Problem definition: A user seeks to deploy an autonomous AI Agent that proactively acts on their behalf. The user provides the Agent with a private key which enables direct or indirect access to valuable on-chain crypto assets. Due to the significant computational demands of the Agent — such as running advanced deep learning models or performing resource-intensive tasks — it may need to operate in a potentially adversarial environment, such as a remote server. The challenge is to design a system such that, even in the event of a server compromise, the crypto assets accessible through the private key remain secure.
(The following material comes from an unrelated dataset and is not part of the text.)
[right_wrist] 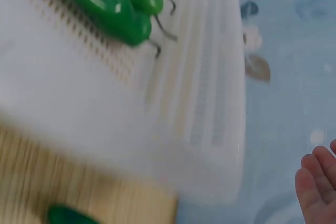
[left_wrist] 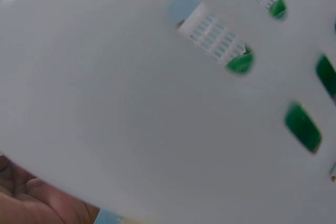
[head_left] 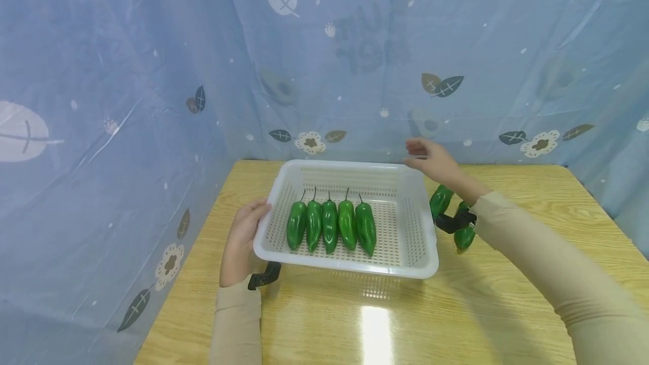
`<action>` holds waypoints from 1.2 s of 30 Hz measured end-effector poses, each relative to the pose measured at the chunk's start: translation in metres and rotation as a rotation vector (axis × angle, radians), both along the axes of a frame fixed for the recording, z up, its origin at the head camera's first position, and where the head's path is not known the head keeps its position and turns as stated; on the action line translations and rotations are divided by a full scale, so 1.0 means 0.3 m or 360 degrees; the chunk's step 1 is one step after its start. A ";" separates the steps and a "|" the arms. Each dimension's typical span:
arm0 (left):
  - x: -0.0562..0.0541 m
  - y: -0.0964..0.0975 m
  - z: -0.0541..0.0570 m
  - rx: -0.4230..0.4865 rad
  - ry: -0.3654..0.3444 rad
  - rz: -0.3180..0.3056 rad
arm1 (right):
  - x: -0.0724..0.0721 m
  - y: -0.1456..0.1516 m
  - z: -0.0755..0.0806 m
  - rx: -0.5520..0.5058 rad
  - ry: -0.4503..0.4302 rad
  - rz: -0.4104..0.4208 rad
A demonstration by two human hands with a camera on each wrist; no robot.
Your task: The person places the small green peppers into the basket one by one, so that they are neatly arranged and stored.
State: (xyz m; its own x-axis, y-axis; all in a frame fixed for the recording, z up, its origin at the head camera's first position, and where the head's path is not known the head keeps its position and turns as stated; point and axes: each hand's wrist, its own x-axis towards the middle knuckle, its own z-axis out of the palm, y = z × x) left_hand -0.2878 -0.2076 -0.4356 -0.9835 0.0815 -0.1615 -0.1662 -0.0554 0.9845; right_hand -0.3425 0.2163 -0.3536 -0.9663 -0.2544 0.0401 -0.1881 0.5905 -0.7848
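A white plastic basket (head_left: 345,266) with slotted sides holds several green peppers (head_left: 330,227) in a row, stems toward its far side. My left hand (head_left: 245,227) grips the basket's left rim. In the left wrist view, the smooth basket wall (left_wrist: 131,93) fills most of the picture, and part of the left hand (left_wrist: 42,200) shows at the lower left corner. My right hand (head_left: 431,161) is raised by the far right corner of the basket, holding nothing. The right wrist view shows its fingers (right_wrist: 315,174) extended, apart from the basket rim (right_wrist: 239,103).
On the wooden table (head_left: 547,252), right of the basket, lie a green pepper (head_left: 440,200) and another pepper (head_left: 463,236), partly hidden by the right wrist's camera strap. A blue patterned curtain (head_left: 365,61) hangs behind the table and along its left.
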 end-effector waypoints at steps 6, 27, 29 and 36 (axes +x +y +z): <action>-0.008 -0.010 -0.013 -0.0022 -0.0008 0.0015 | 0.026 0.118 -0.017 0.0029 -0.0037 -0.0093; -0.010 -0.006 -0.013 0.0012 -0.0002 0.0017 | 0.152 0.411 -0.282 0.0200 -0.0320 -0.0229; -0.011 -0.005 -0.015 0.0017 -0.0011 0.0016 | 0.159 0.411 -0.295 0.0198 -0.0322 -0.0228; -0.015 -0.005 -0.015 0.0029 -0.0003 0.0010 | 0.168 0.410 -0.333 0.0211 -0.0316 -0.0207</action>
Below we sketch a few possible approaches to tackle to the above problem:

TEE based: The first approach involves the user securely storing the Agent’s private key within a Trusted Execution Environment (TEE) and executing the entire AI Agent code inside the TEE. Provided the TEE remains uncompromised, adversaries would be unable to either alter the Agent’s code or extract the private key. However, while TEEs are designed to be secure, they could still be susceptible to sophisticated attacks targeting specific vulnerabilities in their implementation. Additionally, the use of TEEs may introduce performance overhead, as running code within the protected environment can be slower compared to execution outside of it.
iO based: Indistinguishable Obfuscation is a powerful cryptographic tool. As Vitalik discussed in this article , one direct application of iO is to hide the private key in the AI Agent code. The primary advantage of iO lies in its ability to ensure that, even if the key is included in the obfuscated code, adversaries should be unable to extract it, even when the code is executed on a remote server. However, iO is still in a nascent stage, both in terms of theoretical development and practical implementation. Current constructions of iO are highly resource-intensive, requiring significant computational overhead and large memory footprints, making them impractical for many real-world applications.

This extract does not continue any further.